*What you will do*
Stop at the line containing "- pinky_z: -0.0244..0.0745": every line of the listing from the first up to that one must be set down exactly.
*** Opening of Provided data ***
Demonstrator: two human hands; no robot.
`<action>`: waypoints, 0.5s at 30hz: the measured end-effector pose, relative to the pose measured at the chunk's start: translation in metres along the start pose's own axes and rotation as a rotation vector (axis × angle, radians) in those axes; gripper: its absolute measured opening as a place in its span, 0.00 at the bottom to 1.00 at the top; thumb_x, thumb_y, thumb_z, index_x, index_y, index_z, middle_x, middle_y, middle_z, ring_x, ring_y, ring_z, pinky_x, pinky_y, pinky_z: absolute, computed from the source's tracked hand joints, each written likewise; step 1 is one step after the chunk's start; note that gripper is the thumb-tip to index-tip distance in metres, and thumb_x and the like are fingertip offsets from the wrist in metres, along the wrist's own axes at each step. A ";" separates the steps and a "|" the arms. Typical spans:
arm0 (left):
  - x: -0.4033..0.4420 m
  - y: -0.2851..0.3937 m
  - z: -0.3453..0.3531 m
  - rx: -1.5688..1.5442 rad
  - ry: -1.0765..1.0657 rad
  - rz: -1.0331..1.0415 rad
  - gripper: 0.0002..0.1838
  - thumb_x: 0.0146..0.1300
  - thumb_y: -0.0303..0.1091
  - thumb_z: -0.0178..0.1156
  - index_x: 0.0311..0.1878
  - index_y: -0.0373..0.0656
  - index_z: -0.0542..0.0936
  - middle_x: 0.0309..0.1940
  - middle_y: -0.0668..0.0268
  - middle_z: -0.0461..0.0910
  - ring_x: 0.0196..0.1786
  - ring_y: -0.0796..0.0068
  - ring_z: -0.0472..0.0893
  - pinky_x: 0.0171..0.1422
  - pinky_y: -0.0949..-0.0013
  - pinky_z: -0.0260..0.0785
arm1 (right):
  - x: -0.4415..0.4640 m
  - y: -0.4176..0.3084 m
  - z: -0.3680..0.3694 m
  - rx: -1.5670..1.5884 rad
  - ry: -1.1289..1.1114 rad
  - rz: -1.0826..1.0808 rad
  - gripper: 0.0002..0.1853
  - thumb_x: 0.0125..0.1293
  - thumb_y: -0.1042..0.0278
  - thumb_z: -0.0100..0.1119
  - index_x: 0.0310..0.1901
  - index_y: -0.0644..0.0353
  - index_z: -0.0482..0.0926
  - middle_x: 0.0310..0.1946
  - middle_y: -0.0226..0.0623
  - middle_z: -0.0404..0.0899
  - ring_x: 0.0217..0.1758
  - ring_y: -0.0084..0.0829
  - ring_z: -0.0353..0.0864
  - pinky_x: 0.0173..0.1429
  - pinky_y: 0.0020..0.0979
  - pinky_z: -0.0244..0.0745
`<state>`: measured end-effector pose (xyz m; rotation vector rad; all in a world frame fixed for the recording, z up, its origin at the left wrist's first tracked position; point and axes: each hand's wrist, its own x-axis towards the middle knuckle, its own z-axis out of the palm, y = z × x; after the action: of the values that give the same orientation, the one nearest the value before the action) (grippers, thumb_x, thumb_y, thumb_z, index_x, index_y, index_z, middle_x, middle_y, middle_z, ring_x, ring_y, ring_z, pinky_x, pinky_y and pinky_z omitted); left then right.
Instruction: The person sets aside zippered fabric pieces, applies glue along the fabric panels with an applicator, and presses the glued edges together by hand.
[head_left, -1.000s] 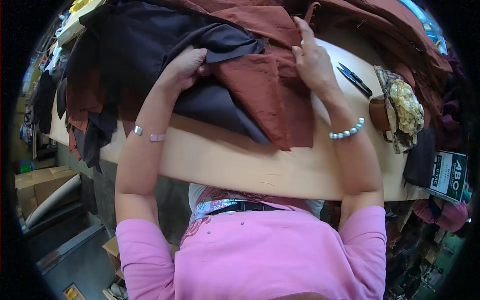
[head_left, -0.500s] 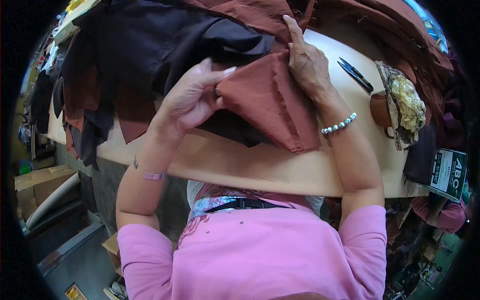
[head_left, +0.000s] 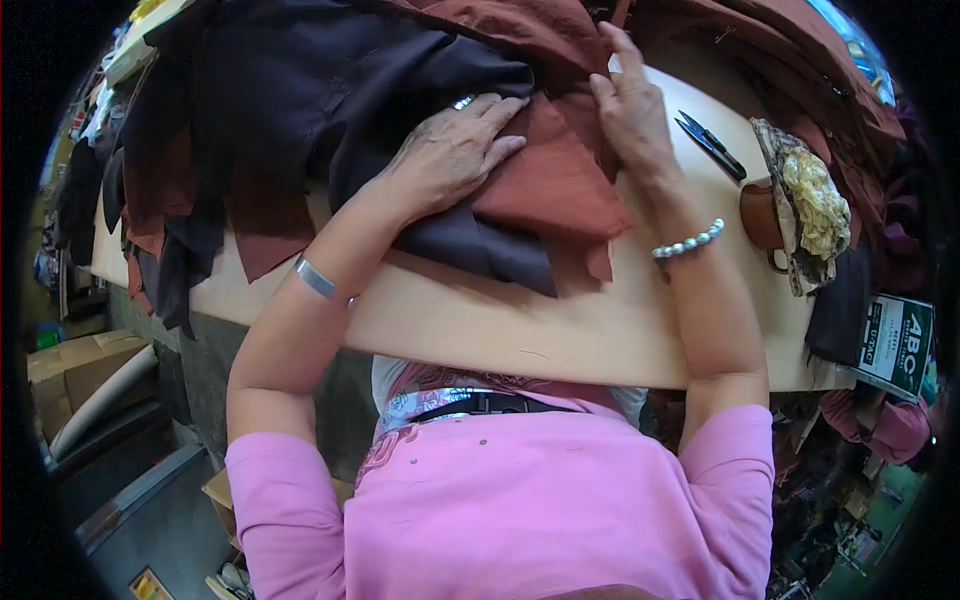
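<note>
My left hand (head_left: 448, 158) lies palm down with fingers stretched out, across dark navy cloth (head_left: 290, 100) and the edge of a rust-brown cloth piece (head_left: 560, 175). It wears a ring, and a metal bracelet circles the wrist. My right hand (head_left: 636, 115) is open beside the right edge of the rust-brown piece, its fingers pointing away from me. A beaded bracelet (head_left: 690, 240) is around that wrist. The rust-brown piece lies partly over a dark flap (head_left: 500, 250) on the table (head_left: 580, 345).
Thread snips (head_left: 711, 145) lie right of my right hand. Farther right stand a brown mug (head_left: 760, 218) and a crumpled yellowish bundle (head_left: 815, 195). More rust-brown cloth (head_left: 780, 40) is heaped at the back right. Cloth pieces hang off the left table edge, above a cardboard box (head_left: 85, 370).
My left hand has let go of the folded rust-brown corner and turned palm down onto the cloth. The piece now lies flatter. My right hand has shifted slightly right.
</note>
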<state>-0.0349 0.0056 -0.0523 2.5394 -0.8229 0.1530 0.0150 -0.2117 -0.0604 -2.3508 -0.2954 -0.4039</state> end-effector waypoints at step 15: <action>0.001 -0.003 0.008 0.188 -0.091 -0.047 0.36 0.64 0.58 0.47 0.70 0.49 0.57 0.65 0.49 0.62 0.65 0.48 0.64 0.68 0.57 0.56 | -0.048 -0.009 -0.060 0.922 -0.338 0.311 0.35 0.63 0.84 0.49 0.70 0.58 0.48 0.32 0.34 0.79 0.32 0.21 0.77 0.33 0.26 0.74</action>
<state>-0.0325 0.0034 -0.0607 2.7573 -0.8164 0.1045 -0.0448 -0.2517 -0.0310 -1.4960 -0.2021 0.2548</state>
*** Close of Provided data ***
*Task answer*
Demonstrator: two human hands; no robot.
`<action>`: waypoints, 0.5s at 30hz: the measured end-effector pose, relative to the pose measured at the chunk's start: translation in metres along the start pose's own axes and rotation as a rotation vector (axis × angle, radians) in those axes; gripper: its absolute measured opening as a place in its span, 0.00 at the bottom to 1.00 at the top; thumb_x, thumb_y, thumb_z, index_x, index_y, index_z, middle_x, middle_y, middle_z, ring_x, ring_y, ring_z, pinky_x, pinky_y, pinky_z: absolute, computed from the source's tracked hand joints, each written likewise; step 1 is one step after the chunk's start; note that gripper is the thumb-tip to index-tip distance in metres, and thumb_x and the like are fingertip offsets from the wrist in metres, along the wrist's own axes at each step. A ";" separates the steps and a "|" the arms. Typical spans:
arm0 (left):
  - x: -0.4033..0.4420 m
  - y: -0.2851..0.3937 m
  - z: -0.3453..0.3531 m
  - rx: -1.5688..1.5442 rad
  - ry: -1.0765..1.0657 rad
  - rz: -1.0331..1.0415 rad
  - gripper: 0.0002..0.1838
  - thumb_x: 0.0146..0.1300
  - thumb_y: -0.0303..0.1091
  - thumb_z: -0.0178..0.1156
  - index_x: 0.0311..0.1878
  - index_y: -0.0373..0.0656
  - index_z: -0.0542..0.0936
  - middle_x: 0.0309..0.1940
  - middle_y: -0.0668..0.0268
  - middle_z: -0.0461..0.0910
  - ring_x: 0.0196..0.1786
  - ring_y: -0.0796..0.0068
  - ring_z: -0.0472..0.0893
  - pinky_x: 0.0171..0.1422
  - pinky_y: -0.0949..-0.0013
  - pinky_z: -0.0260..0.0785
arm1 (right):
  - x: -0.4415..0.4640 m
  - y: -0.4176..0.3084 m
  - z: -0.3680..0.3694 m
  - rx: -1.5670..1.5884 rad
  - ry: -1.1289..1.1114 rad
  - rz: -1.0826..1.0808 rad
  - gripper: 0.0002..0.1853
  - thumb_x: 0.0125..0.1293
  - thumb_y: -0.1042..0.0278
  - thumb_z: -0.0100..0.1119
  - index_x: 0.0310..0.1901
  - index_y: -0.0644..0.0353
  - index_z: -0.0482..0.0926
  - middle_x: 0.0310..0.1946
  - middle_y: -0.0226..0.0623
  - middle_z: -0.0404..0.0899
  - ring_x: 0.0217..0.1758
  - ring_y: -0.0084..0.0829
  - ring_z: -0.0353..0.0864
  - pinky_x: 0.0173..0.1429
  - pinky_y: 0.0020..0.0979
  - pinky_z: -0.0244..0.0745

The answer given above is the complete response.